Bien sûr, New York n'est qu'une toute petite partie des États-Unis, où les habitants, comme dans la majorité des côtes américaines, votent majoritairement démocrate. Précision apportée d'emblée par Nathalie De Zan. Née à Muret, diplômée d'une école d'art avant d'ouvrir un bar à cocktails à Toulouse, la Française est installée depuis 8 ans dans le New Jersey, de l'autre côté de l'Hudson River, face à Manhattan. Elle assure que « sous Donald Trump, beaucoup de personnes déprimaient car elles le trouvaient idiot et sans aucun rayonnement. Il montrait une très mauvaise image du pays ». À l'arrivée de Joe Biden, les New-Yorkais se sont remis à espérer.
« Le jour où il a été élu,se souvient-elle,on se promenait dans la rue avec mon mari, les gens étaient extrêmement enthousiastes. Mais il est devenu vieillissant et depuis cet été, avec Kamala Harris, ils sont à nouveau pleins d'espoir. Elle est extrêmement simple avec un discours merveilleux et dynamique. C'est bien aussi que ce soit une « nana » de couleur et qui représente vraiment les valeurs de la population des États-Unis, avec une mentalité « middle class ».
« Il y avait une espèce d'abattement et de pessimisme autour de la candidature de Joe Biden, renchérit Marion Siboni, elle aussi toulousaine. Tout le monde se disait « c'est sûr, Trump va repasser ». Le changement de candidat a réveillé beaucoup d'espoir, un peu comme Barack Obama à l'époque ». Artiste peintre et photographe, Nathalie De Zan exerce aussi comme indépendante en communication et sommelière pour des extras dans les restaurants de Big Apple.
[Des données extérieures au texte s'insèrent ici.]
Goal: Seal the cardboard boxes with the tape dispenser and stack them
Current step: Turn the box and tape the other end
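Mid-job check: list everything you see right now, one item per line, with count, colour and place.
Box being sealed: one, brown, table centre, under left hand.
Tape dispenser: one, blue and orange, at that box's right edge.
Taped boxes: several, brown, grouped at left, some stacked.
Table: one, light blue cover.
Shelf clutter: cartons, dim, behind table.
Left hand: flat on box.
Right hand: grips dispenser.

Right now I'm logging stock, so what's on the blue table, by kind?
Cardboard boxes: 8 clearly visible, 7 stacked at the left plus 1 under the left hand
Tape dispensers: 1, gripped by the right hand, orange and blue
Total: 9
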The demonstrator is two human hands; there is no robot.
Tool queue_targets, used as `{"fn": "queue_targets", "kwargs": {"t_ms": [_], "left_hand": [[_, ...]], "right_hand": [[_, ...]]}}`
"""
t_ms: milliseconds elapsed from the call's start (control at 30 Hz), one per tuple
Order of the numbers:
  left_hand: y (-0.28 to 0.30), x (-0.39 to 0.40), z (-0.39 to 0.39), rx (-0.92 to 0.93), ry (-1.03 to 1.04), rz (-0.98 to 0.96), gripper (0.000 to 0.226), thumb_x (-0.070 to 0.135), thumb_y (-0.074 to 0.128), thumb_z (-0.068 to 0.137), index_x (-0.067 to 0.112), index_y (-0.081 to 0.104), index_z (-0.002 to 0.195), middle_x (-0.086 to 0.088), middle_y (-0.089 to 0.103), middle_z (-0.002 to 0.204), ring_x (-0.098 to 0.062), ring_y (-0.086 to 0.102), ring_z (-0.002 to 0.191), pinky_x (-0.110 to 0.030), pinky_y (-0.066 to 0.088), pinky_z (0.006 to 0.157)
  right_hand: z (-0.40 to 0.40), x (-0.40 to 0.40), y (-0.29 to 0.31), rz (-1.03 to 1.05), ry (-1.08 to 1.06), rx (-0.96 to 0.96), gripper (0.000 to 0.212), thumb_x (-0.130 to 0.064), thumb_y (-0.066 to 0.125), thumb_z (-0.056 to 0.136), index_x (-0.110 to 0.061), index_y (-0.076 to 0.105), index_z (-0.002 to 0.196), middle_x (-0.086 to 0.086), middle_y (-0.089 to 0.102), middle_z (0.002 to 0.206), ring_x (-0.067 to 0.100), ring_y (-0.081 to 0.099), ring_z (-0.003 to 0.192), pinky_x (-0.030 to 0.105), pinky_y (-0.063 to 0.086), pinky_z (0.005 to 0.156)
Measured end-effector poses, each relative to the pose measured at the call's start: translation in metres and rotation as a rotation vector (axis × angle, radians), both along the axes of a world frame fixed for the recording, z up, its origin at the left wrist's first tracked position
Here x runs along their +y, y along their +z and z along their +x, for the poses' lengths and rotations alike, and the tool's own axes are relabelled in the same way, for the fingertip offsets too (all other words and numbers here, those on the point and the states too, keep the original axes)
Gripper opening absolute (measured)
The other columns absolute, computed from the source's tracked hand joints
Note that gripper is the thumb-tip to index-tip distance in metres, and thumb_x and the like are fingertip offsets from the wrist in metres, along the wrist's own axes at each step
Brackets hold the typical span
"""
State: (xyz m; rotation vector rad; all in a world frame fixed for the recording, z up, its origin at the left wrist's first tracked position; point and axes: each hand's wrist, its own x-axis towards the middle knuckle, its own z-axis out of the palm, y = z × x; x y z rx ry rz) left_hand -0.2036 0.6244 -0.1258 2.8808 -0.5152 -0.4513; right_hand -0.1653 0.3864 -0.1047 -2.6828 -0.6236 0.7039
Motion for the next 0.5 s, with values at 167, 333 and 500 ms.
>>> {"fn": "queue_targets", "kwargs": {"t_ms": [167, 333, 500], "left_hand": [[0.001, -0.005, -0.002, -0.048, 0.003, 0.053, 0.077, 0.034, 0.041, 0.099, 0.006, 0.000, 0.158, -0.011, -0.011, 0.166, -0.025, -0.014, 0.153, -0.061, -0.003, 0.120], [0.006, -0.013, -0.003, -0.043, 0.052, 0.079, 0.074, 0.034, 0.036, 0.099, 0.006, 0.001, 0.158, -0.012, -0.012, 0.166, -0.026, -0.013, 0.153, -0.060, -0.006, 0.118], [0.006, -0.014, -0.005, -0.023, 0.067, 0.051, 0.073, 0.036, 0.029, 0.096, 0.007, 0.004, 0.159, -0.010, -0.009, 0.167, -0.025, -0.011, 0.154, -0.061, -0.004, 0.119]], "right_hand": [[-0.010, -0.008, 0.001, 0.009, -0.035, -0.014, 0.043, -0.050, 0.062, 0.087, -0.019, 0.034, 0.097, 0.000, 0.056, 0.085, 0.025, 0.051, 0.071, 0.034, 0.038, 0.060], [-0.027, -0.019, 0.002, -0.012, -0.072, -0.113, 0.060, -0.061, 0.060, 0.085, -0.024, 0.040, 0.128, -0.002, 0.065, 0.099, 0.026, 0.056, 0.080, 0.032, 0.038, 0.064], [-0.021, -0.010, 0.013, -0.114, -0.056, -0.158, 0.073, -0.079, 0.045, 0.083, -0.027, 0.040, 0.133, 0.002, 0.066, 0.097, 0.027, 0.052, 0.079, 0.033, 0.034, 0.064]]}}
« Il y a beaucoup de choses qu'elle veut essayer de changer par rapport à la santé, l'avortement ou l'éducation,avance-t-elle.Elle ne veut plus que les gens comme moi, payés en grande partie par des « tips »(pourboires), soient taxés. Les présidents sont toujours limités vu que les gouverneurs de chaque État ont énormément de pouvoir, mais j'ai l'impression qu'elle a vraiment envie de faire bouger les choses ».